Existe otra tendencia en la novela actual que parece estar consiguiendo establecerse como discurso mayoritariamente aceptado en determinados círculos críticos y de prestigio, ésos que manejan lo que en un giro foucaultiano podríamos llamar ?discurso de poder?. Me refiero a la denominada autoficción, que debemos diferenciar de metaficción, ya que este último concepto englobaría exclusivamente las novelas que hablan de novelas, y el primero concibe la mezcla de elementos reales (propios generalmente del novelista) y elementos fictivos en la narración que se confunden entre sí hasta crear un aturdimiento en el lector que acaba siendo incapaz de diferenciar los unos de los otros. Estas novelas, narradas en primera persona, y como dice el propio Cercas «tienden a hacer creer a los lectores que la voz que cuenta la historia es la que se ajusta a la realidad de su autor, cuando tampoco ello es cierto, puesto que lo que hace aquél es esconderse tras una máscara, un supuesto yo inventado que desgrana una supuesta realidad también en buena parte inventada: la realidad de su no yo».

Según todo lo explicado, ¿qué conclusión podemos sacar en cuanto a la composición de un personaje se refiere?
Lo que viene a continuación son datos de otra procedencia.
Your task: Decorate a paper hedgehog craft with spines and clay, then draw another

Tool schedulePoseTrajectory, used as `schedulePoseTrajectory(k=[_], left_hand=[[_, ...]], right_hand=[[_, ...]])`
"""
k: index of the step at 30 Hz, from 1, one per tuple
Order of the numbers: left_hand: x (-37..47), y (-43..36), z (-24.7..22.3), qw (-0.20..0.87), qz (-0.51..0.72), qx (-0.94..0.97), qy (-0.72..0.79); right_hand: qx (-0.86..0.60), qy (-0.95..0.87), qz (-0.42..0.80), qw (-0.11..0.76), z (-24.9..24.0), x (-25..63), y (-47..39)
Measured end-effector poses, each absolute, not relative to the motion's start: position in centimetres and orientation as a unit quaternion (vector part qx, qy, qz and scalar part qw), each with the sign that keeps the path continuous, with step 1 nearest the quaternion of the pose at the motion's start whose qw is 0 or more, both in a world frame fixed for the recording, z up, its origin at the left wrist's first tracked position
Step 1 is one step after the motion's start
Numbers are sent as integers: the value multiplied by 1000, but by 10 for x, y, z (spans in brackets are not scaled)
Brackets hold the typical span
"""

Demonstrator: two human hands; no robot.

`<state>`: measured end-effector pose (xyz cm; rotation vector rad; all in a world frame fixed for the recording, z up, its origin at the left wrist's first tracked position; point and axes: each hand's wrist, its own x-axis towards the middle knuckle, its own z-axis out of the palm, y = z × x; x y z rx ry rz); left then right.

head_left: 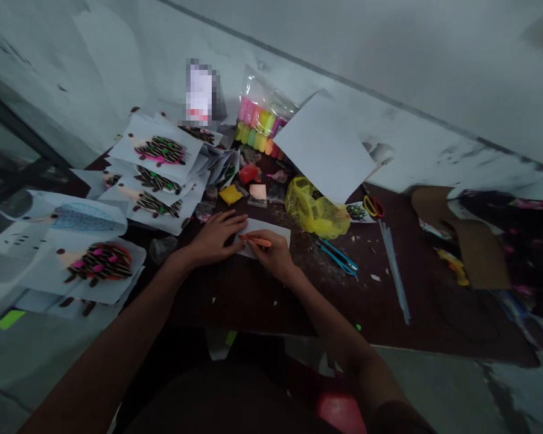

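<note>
A small sheet of white paper (276, 232) lies on the dark table in front of me. My left hand (217, 238) rests flat on its left side, fingers spread. With my right hand (274, 253) I grip an orange pen or crayon (260, 242), its tip at the paper by my left thumb; I cannot make out any mark there. Just beyond the sheet sit lumps of modelling clay: a yellow one (230, 194), a pale pink one (257, 192) and a red one (250, 174).
Stacked papers with clay hedgehogs (160, 150) fill the left. Behind are a bag of coloured clay (260, 123) and a large white sheet (328, 147). To the right lie a yellow plastic bag (317, 211), a blue cutter (337, 256), scissors (373, 206) and clear sticks (393, 271).
</note>
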<state>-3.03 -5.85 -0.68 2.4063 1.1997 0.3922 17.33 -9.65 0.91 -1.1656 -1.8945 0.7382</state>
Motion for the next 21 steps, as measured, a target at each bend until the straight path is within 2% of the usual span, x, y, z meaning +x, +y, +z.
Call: schedulePoseTrajectory(k=[13,21], left_hand=[[-31,-58,-5,214,130,866,432],[-31,-59,-5,208,146,864,435]], right_hand=[[-472,-735,293,389,9,183,-101],[-503,-680,289,448,21,197,-99]])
Tomemos un héroe o protagonista real, histórico, y encuadrémoslo en su contexto epocal sin que desentone, es decir, sin inventar nada. Situando al narrador en una perspectiva externa y omnisciente, es decir, utilizando la tercera persona narrativa, el novelista se obliga a explicar un mundo que no solamente no es el suyo, sino que tampoco es el del propio narrador, con lo que se crea un doble juego de ausencias reales, de traslados y representaciones que acaban por difuminar en gran medida la referencia, y convierten al texto en una realidad independiente, nueva, creada por una suerte de demiurgo literario. Los integrantes de ese mundo, por tanto, no serán quienes fueron en la realidad, sino tipos nuevos que asombrosamente puedan guardar relación con sus reflejos naturales, pues es el antojo del creador y no otra cosa lo que de ellos hace posible que sean entes y no entelequias. Indudablemente todo novelista prende de su alrededor materiales para sus obras, pero el préstamo se queda ahí, en el umbral de la creación, en un aspecto más motivador por parte de la realidad que deudor por parte de la ficción. Y esto, aun queriendo que no fuese así, aun pretendiéndolo algunos novelistas que se consideran adalides del realismo, no tiene más remedio que ser de esta manera que por otra parte, me parece la mejor y más hermosa.